Um nun die Doppelbelastung aus Migrationen und Updates in den Griff zu bekommen, ist es entscheidend, dass mit dieser Form der Automatisierung auch die regelmäßigen Updates der Innovation Line abgedeckt sind. Auf Grundlage der oben genannten und weiterer Migrationsoptionen ist daher in jedem Einzelfall mit einem Migrationsexperten zu prüfen, welche Herangehensweise und Betriebsoption unter Berücksichtigung der individuellen Ausgangssituation optimal ist.
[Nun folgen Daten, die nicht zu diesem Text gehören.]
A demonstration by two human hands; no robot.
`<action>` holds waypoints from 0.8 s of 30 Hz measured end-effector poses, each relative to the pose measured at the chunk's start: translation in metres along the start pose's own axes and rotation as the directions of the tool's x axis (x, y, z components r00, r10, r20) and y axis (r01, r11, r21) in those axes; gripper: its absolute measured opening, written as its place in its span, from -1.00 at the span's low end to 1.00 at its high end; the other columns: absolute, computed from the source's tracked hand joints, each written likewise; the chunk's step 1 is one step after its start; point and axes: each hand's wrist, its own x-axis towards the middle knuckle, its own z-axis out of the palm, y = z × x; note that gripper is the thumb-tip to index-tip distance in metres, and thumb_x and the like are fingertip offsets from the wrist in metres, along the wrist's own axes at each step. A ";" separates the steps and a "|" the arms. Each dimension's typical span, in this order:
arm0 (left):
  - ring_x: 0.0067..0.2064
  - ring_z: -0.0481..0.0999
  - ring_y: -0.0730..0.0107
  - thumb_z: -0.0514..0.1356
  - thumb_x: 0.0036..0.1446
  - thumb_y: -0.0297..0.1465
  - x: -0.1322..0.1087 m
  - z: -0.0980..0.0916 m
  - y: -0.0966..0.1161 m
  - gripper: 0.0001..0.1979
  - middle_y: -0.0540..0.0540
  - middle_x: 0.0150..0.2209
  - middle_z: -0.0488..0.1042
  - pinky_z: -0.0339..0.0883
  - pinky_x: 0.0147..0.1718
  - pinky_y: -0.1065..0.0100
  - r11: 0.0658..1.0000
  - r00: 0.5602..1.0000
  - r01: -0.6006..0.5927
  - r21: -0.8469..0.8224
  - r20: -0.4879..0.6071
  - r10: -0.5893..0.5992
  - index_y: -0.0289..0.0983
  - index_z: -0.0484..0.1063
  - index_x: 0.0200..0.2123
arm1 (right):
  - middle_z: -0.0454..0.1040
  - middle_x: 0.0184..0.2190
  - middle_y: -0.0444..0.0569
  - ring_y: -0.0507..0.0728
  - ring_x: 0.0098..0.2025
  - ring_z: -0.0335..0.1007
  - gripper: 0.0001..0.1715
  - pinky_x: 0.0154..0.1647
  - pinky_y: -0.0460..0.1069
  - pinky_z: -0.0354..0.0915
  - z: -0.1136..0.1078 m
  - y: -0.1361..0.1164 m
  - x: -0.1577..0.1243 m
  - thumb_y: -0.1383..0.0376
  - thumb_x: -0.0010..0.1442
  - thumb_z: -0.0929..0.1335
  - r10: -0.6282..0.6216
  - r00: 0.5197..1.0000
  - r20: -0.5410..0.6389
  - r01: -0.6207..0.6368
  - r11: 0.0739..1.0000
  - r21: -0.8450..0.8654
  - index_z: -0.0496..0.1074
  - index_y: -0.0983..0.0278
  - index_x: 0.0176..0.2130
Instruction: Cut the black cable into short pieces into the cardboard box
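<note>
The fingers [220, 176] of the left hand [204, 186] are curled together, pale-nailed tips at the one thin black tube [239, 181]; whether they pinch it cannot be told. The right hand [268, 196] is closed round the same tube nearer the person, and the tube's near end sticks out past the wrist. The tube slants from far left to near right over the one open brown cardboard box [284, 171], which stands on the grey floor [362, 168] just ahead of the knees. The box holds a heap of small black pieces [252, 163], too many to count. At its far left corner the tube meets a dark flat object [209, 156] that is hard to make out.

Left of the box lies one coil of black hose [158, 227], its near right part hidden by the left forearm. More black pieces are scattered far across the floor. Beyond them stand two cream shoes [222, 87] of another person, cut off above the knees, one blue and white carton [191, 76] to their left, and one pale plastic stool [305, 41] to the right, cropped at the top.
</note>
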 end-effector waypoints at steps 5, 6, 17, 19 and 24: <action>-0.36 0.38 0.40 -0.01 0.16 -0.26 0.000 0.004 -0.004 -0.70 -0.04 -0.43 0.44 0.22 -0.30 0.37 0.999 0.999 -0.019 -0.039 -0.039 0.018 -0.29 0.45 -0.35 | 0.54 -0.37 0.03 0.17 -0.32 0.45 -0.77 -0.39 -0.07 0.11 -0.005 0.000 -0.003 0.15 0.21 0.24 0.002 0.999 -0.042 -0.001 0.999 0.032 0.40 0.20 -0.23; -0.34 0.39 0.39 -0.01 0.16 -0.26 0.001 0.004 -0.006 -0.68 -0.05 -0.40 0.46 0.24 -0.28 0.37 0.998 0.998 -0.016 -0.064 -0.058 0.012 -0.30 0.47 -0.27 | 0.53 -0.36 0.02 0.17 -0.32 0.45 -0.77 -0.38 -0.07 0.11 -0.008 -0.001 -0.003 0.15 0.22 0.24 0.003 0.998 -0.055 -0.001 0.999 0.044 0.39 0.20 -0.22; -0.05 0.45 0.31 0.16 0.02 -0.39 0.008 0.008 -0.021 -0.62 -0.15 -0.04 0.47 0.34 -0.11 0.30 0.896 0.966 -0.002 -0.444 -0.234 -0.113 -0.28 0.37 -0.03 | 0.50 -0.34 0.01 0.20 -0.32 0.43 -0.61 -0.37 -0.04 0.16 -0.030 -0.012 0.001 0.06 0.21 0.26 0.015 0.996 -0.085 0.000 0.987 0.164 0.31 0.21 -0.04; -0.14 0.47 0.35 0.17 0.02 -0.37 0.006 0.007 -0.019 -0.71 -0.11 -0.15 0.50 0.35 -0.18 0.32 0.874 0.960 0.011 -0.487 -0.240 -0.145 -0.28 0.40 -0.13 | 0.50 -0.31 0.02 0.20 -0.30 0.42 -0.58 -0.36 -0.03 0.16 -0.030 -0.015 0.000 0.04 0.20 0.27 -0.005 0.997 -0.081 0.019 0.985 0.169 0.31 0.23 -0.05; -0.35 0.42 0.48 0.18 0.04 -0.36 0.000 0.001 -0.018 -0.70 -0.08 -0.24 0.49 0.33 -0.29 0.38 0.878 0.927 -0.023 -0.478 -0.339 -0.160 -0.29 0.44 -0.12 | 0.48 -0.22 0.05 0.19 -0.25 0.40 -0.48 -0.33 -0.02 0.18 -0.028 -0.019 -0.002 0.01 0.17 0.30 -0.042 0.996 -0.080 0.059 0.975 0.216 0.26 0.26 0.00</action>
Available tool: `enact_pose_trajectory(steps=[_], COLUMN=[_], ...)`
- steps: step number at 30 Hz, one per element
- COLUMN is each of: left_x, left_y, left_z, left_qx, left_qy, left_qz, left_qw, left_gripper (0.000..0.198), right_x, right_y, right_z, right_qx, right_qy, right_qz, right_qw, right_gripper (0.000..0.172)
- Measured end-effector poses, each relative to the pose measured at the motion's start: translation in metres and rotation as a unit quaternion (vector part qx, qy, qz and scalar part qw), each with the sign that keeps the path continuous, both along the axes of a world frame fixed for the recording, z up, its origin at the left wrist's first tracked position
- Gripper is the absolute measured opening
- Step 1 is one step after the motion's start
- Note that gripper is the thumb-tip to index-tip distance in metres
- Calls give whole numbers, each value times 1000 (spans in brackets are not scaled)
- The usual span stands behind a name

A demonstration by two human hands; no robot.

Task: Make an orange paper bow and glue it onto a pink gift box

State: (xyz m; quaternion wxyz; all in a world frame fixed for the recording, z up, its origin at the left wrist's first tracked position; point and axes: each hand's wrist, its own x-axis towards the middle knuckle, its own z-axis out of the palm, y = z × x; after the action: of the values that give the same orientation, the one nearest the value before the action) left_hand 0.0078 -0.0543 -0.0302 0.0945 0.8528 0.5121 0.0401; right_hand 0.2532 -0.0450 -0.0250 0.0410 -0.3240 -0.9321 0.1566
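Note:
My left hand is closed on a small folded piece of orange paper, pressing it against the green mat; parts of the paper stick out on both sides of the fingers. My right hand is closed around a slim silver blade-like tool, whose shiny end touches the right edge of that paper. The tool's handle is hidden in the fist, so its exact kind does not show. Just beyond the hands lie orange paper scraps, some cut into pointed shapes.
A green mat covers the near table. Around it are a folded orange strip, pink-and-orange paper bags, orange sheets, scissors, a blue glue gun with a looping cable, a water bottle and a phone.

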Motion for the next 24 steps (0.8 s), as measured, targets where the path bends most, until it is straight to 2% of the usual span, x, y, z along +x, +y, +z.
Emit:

Fest steht allerdings, dass Unternehmen umso mehr Handlungsspielraum haben, je früher ihnen bewusst ist, wie sie sich zukünftig in SAP S/4 Hana aufstellen und in die Cloud transformieren möchten. Ein Kernsystem auf weitgehend neuem Stand ist schließlich der Schlüssel zu den neuesten Innovationen und infolgedessen zu mehr Wettbewerbsfähigkeit. Dies bestätigt auch der Vorstandsvorsitzende der Deutschsprachigen SAP-Anwendergruppe e (DSAG e. V.) Jens Hungershausen, der in einer Pressemitteilung vom Oktober 2022 hervorhob, dass Cloud-Technologien das Potenzial haben, „Unternehmen beziehungsweise Organisationen dabei zu unterstützen, besser mit Veränderungen Schritt zu halten“.